### [PROBLEM DESCRIPTION]
Determine how many lines below include the string "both". Reply with the number only.

### [RECORDED INFORMATION]
══════════════════════════════

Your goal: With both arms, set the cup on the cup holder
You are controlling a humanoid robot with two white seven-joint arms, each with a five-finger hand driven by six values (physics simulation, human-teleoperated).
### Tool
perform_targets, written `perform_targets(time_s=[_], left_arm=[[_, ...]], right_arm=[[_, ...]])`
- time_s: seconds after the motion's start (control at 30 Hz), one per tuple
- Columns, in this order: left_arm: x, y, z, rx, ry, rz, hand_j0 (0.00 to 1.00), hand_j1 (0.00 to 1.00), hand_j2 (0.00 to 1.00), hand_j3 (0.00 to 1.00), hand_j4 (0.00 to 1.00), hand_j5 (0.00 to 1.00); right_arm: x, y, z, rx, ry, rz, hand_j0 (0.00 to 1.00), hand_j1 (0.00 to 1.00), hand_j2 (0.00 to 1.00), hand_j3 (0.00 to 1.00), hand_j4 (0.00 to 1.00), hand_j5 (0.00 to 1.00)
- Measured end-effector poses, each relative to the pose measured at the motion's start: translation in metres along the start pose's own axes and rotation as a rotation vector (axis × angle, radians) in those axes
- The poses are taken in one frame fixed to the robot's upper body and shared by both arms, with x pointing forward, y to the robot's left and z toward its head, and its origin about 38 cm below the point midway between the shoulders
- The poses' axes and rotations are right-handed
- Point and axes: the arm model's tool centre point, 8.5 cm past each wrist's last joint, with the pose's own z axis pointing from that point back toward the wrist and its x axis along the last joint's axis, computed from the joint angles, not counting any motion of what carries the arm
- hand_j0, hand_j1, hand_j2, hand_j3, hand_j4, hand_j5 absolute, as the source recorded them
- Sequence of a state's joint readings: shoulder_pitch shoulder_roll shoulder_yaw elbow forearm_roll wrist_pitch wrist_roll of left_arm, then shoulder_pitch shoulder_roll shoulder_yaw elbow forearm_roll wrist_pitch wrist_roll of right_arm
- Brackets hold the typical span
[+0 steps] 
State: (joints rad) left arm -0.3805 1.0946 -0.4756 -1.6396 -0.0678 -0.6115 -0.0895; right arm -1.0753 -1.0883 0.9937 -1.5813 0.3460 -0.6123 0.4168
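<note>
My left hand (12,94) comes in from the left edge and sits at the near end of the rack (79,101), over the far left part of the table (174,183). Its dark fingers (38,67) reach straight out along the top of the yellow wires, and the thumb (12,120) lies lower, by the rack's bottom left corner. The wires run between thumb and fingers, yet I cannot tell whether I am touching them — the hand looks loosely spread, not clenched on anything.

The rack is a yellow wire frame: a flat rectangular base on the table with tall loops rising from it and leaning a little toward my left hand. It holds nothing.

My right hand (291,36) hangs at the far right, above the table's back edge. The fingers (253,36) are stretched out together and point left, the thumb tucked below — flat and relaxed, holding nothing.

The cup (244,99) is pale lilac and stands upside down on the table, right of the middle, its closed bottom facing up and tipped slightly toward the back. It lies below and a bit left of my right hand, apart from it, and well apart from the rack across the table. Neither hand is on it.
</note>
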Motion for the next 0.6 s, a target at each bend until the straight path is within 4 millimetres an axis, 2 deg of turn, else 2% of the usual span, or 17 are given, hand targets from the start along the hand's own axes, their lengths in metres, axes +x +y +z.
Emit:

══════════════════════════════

### [ANSWER SECTION]
2